SUMMARY OF THE INVENTION
It is an object of the invention to provide a transmission system of the
type defined in the opening paragraph, in which there can also be
considerable power savings in speech pauses and in which optimum
parameters for the transmission of the speech signals are available nearly
forthwith when a speech signal recommences after a speech pause.
According to the invention this object is achieved in that the detector
turns off the selection means in the case of speech pauses, and supplies
to the filter a further signal derived from the speech signal.

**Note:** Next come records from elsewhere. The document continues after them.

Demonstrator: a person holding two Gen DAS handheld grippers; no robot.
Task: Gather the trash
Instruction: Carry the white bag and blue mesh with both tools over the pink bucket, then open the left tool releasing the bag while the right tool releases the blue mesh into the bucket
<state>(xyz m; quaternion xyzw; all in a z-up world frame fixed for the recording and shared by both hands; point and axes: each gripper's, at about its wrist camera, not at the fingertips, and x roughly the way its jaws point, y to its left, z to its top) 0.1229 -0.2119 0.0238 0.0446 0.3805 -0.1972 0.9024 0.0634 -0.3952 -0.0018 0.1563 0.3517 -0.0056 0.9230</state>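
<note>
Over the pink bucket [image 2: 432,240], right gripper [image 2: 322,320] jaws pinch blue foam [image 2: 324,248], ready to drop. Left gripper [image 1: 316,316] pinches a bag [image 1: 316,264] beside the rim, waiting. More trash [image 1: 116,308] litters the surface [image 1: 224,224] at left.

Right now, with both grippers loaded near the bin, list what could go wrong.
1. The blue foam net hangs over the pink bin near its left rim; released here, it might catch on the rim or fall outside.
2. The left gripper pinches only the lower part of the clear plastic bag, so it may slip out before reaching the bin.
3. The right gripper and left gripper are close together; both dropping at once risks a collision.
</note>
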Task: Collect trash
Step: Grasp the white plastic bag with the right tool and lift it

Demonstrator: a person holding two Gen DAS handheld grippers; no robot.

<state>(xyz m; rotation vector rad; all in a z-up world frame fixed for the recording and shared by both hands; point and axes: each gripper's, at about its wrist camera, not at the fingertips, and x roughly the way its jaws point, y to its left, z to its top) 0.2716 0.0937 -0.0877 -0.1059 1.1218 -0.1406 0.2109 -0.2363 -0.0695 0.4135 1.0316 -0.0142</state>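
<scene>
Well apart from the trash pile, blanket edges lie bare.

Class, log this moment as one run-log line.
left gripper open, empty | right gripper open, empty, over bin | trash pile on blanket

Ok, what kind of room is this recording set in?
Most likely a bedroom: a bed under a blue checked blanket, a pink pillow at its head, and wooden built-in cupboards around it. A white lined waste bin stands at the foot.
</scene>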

According to the invented solution the addressing, reading and very costly
filtering of all the stored excitation vectors is turned off when the
selection means are turned off, because such operations require the most
computational circuitry, and only the function of the filter arrangement
for filtering the further signal is maintained because that function
consumes little power. The filter arrangement will no longer receive an
input signal from the memory when the addressing of the memory arrangement
is turned off, but it receives a further input signal derived from the
speech signal; that is to say, only a single excitation vector, because
ideally the input signals of the two arrangements are to be the same. When
the speech signal recommences after a speech pause, also the filter
arrangement will present a smoother transition to the complete speech
coding then used again.
For obtaining optimum parameters for the transmission of the speech
signals, it is known to employ a memory which consists of a first
sub-memory containing defined excitation vectors and a second sub-memory
containing additional excitation vectors, which additional excitation
vectors are formed not only by speech pauses but also by the sum of a
weighted excitation vector of the first sub-memory and a weighted
excitation vector of the second sub-memory, and are written in the second
sub-memory. The use of the additional excitation vectors achieves that
near-optimum excitation vectors are obtained which produce a very small
difference signal, i.e. a small error signal. This is particularly
effective in voiced speech sections, because then the speech signal is
almost periodic and hardly ever changes abruptly. This is basically also
the case when a speech signal recommences after a speech pause. Therefore,
to have most recent values as excitation values also in speech pauses,
which most recent values can be used immediately after the speech signal
has recommenced, it is suitable according to an embodiment of the invented
method that during speech pauses the additional excitation vectors are
taken off from the input of the first part of the second filter
arrangement and are written in the second sub-memory. As a result,
additional excitation vectors are available in the second sub-memory when
the speech signal is recommenced, which excitation vectors make it
possible even at that instant to determine near-optimum parameters for the
transmission of the speech signals.
BRIEF DESCRIPTION OF THE DRAWINGS
Embodiments of the invention will be further explained hereinafter with
reference to the drawings, in which
FIG. 1 shows a transmission system in which the invention can be used;
FIG. 2 shows a block circuit diagram of a speech coder in a transmitter
station; and
FIG. 3 shows the structure of the memory arrangement comprising two
sub-memories.
DESCRIPTION OF THE PREFERRED EMBODIMENTS
In the transmission system shown in FIG. 1 a speech signal produced by a
microphone 1 is transformed by the speech coder 4 in the transmitter 2
into a coded speech signal. The coded speech signal is transmitted by the
transmitter 2 to the receiver over the transmission link 3. The
transmission link may be, for example, a radio link, a pair of copper
wires or a glass fibre. In the receiver 5 the coded speech signal is
transformed by the decoder 6 into a reconstructed speech signal which is
transformed into an acoustic signal by the loudspeaker 7.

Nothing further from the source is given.